Assigned task:
Retype nothing but the lines from the start of the material up to and including the line with "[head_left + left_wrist". Pictures don't belong in the copy.

Provided material:
BEGIN

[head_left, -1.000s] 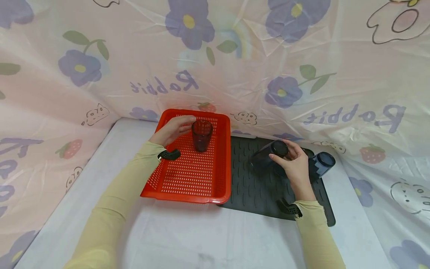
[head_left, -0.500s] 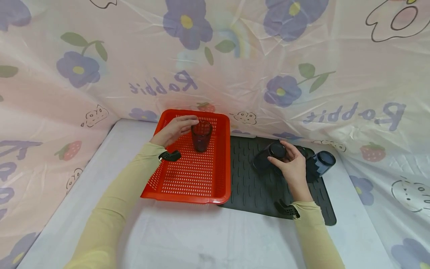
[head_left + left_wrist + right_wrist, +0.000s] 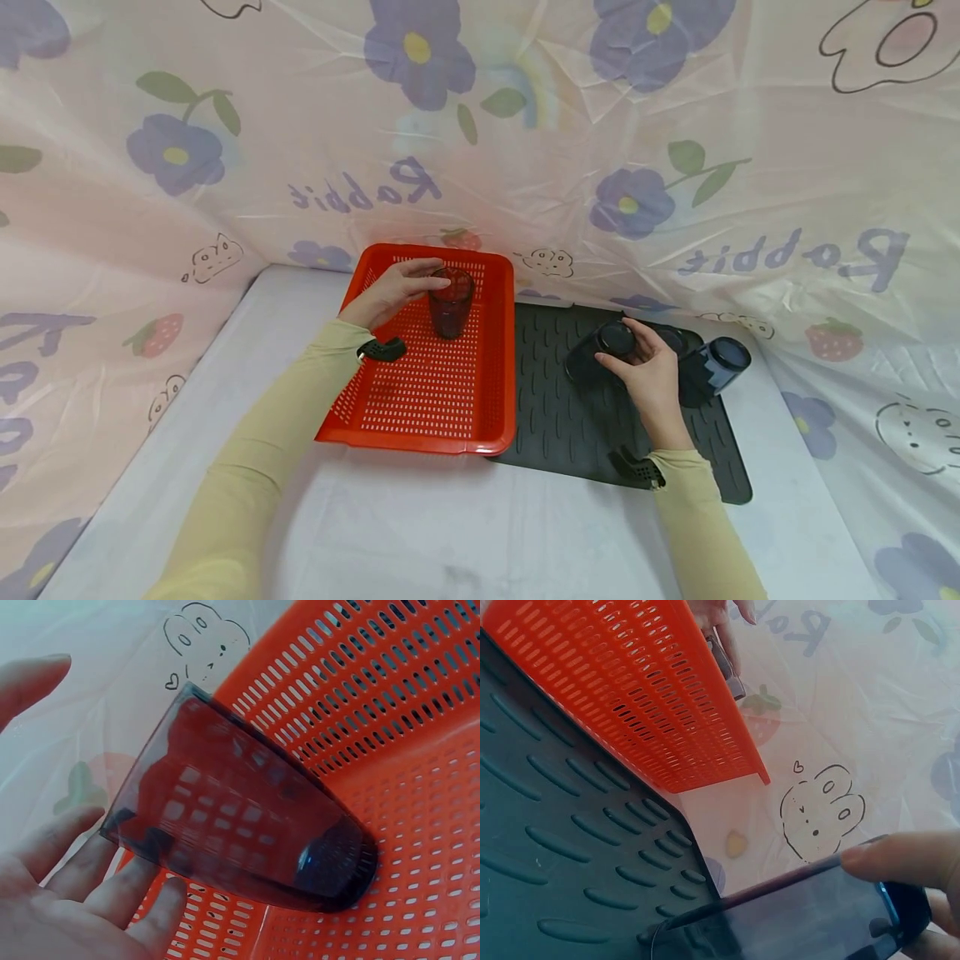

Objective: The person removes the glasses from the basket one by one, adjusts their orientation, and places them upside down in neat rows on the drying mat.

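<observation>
A dark tinted drinking glass [image 3: 450,310] stands mouth up in the back part of the red basket [image 3: 420,443]. My left hand [image 3: 393,292] is at its rim, fingertips right beside the wall. In the left wrist view the thumb is spread well away from the glass [image 3: 240,817]. Over the dark ribbed mat [image 3: 547,417], my right hand [image 3: 648,375] grips another tinted glass [image 3: 592,358] near its base between thumb and fingers. That glass is bottom up and tilted, its mouth toward the mat; part of it is hidden by the hand.
Another upturned tinted glass [image 3: 723,358] is at the mat's right edge, right of my right hand. Part of one more dark glass [image 3: 672,340] shows behind that hand. The basket's right wall borders the mat. A printed cloth [image 3: 525,167] hangs behind the white table [image 3: 420,533].
My right hand has shifted slightly left and lower with its glass, which stands more upright. My left hand has edged right, its thumb now overlapping the rim of the glass in the head view.
</observation>
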Action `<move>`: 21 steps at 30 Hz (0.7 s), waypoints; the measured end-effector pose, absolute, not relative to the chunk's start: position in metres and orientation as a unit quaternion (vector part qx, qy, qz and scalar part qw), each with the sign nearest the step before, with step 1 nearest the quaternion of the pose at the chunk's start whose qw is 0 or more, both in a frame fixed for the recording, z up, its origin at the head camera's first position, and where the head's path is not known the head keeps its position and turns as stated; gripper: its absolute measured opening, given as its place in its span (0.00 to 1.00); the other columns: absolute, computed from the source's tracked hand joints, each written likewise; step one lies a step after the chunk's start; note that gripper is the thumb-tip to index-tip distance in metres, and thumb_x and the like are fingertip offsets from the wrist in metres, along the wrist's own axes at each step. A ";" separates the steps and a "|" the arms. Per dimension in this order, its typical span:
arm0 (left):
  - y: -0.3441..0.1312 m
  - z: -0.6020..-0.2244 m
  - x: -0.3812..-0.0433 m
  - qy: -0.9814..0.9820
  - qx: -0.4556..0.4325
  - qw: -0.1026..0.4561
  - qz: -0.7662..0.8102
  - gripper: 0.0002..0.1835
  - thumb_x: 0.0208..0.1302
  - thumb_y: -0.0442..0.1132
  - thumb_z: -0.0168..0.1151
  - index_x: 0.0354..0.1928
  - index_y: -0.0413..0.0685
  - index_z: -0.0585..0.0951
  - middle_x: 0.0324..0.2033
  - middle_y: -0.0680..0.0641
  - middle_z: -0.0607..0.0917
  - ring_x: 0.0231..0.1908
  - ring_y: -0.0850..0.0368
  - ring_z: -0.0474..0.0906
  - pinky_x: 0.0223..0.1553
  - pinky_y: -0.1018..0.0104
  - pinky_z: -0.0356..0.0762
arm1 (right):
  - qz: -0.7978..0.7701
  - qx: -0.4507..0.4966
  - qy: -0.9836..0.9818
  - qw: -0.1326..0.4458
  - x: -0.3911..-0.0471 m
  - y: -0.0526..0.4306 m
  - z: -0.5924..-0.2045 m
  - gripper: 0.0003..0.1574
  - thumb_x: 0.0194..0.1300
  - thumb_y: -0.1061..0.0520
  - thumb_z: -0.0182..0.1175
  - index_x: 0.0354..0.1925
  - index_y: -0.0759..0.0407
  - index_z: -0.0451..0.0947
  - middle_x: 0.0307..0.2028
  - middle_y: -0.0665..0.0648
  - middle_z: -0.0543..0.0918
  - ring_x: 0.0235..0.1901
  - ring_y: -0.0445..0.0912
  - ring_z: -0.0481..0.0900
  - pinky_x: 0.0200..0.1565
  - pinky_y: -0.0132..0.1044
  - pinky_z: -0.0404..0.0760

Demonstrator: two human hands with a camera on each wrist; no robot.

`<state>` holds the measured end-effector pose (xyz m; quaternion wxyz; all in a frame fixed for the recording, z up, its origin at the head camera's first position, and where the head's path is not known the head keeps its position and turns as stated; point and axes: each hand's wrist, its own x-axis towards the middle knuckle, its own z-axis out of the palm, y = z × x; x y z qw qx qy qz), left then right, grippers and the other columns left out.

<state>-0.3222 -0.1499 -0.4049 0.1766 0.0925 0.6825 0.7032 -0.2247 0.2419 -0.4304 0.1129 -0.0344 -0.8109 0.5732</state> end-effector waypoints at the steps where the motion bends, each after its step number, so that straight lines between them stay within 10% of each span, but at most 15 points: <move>1: -0.150 -0.405 -0.322 0.686 0.096 0.176 0.700 0.36 0.64 0.38 0.63 0.71 0.42 0.61 0.69 0.47 0.62 0.68 0.51 0.57 0.67 0.52 0.54 | 0.572 -0.035 -0.811 0.113 -0.225 0.242 -0.431 0.46 0.49 0.67 0.73 0.66 0.53 0.68 0.61 0.56 0.74 0.57 0.47 0.74 0.55 0.38 0.75; 21: -0.144 -0.414 -0.325 0.761 0.103 0.143 0.625 0.42 0.52 0.37 0.74 0.69 0.53 0.66 0.68 0.53 0.63 0.70 0.47 0.51 0.66 0.53 0.58 | 0.555 -0.031 -0.822 0.122 -0.230 0.238 -0.441 0.47 0.54 0.64 0.71 0.69 0.52 0.64 0.64 0.58 0.70 0.61 0.50 0.70 0.62 0.45 0.67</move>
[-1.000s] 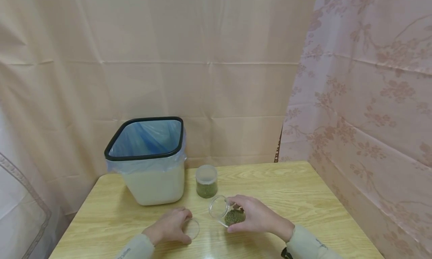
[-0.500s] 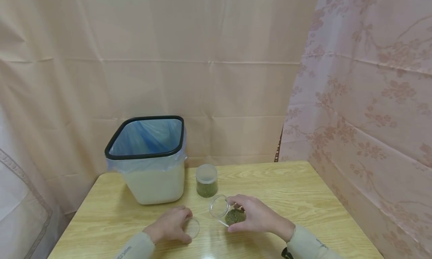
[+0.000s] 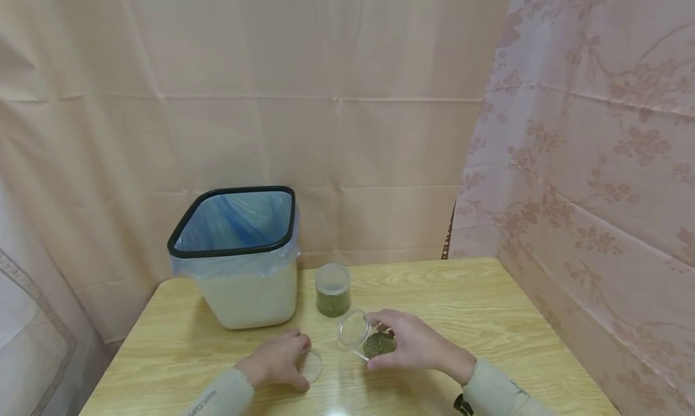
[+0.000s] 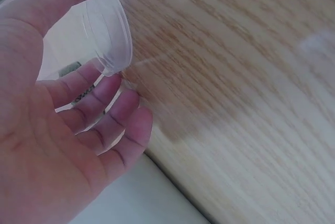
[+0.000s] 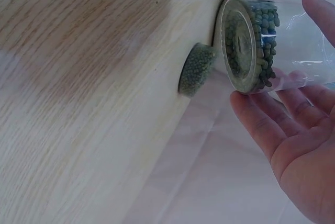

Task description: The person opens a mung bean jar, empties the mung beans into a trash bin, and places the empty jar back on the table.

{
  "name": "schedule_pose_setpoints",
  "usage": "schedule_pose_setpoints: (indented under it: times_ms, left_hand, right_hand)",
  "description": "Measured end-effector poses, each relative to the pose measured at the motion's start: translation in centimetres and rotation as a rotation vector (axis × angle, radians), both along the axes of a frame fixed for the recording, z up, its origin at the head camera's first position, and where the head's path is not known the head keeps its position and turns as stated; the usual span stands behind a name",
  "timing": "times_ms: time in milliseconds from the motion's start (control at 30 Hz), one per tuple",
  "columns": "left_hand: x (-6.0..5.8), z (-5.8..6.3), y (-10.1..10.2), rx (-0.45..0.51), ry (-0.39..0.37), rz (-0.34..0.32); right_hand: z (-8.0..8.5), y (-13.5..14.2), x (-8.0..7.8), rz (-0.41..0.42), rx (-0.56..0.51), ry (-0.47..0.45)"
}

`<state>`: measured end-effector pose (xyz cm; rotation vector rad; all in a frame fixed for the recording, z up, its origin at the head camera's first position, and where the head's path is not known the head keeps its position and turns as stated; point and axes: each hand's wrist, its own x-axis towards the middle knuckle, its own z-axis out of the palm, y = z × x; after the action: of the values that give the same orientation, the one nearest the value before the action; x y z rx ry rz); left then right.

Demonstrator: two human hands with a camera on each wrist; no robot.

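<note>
My left hand (image 3: 278, 360) holds a clear round lid (image 3: 311, 366) by its edge, low over the wooden table. In the left wrist view the thumb is on one side of the lid (image 4: 112, 33) and the fingertips on the other. My right hand (image 3: 415, 343) grips a clear jar (image 3: 354, 331), which leans with its open mouth toward the left and away from me. Small green beans (image 3: 378, 346) lie in the bottom of this jar; they look like mung beans (image 5: 264, 41). Behind it, a second clear jar (image 3: 333, 304) with green beans stands upright under a frosted lid (image 3: 332, 278).
At the back left of the table (image 3: 450, 301) stands a cream bin (image 3: 255, 298) with a black rim (image 3: 230, 251) and a blue liner bag (image 3: 233, 220). Beige curtain (image 3: 326, 132) hangs behind the table, and flowered cloth (image 3: 597, 181) runs along the right side.
The tilted jar and my right hand have shifted very slightly up and to the right. My left hand with the lid has barely moved.
</note>
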<state>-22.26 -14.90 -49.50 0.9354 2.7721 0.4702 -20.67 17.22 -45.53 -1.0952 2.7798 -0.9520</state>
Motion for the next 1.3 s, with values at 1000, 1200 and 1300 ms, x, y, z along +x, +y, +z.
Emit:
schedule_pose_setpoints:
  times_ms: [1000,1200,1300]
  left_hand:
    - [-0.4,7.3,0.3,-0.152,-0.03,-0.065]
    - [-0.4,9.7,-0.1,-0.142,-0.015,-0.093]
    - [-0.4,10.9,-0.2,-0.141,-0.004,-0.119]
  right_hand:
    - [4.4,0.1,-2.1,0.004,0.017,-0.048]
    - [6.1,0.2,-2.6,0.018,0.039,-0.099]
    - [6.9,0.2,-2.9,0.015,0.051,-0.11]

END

Solution to this exercise:
[head_left, -1.000s] 
[head_left, -0.500s] 
[head_left + left_wrist + right_wrist, +0.000s] 

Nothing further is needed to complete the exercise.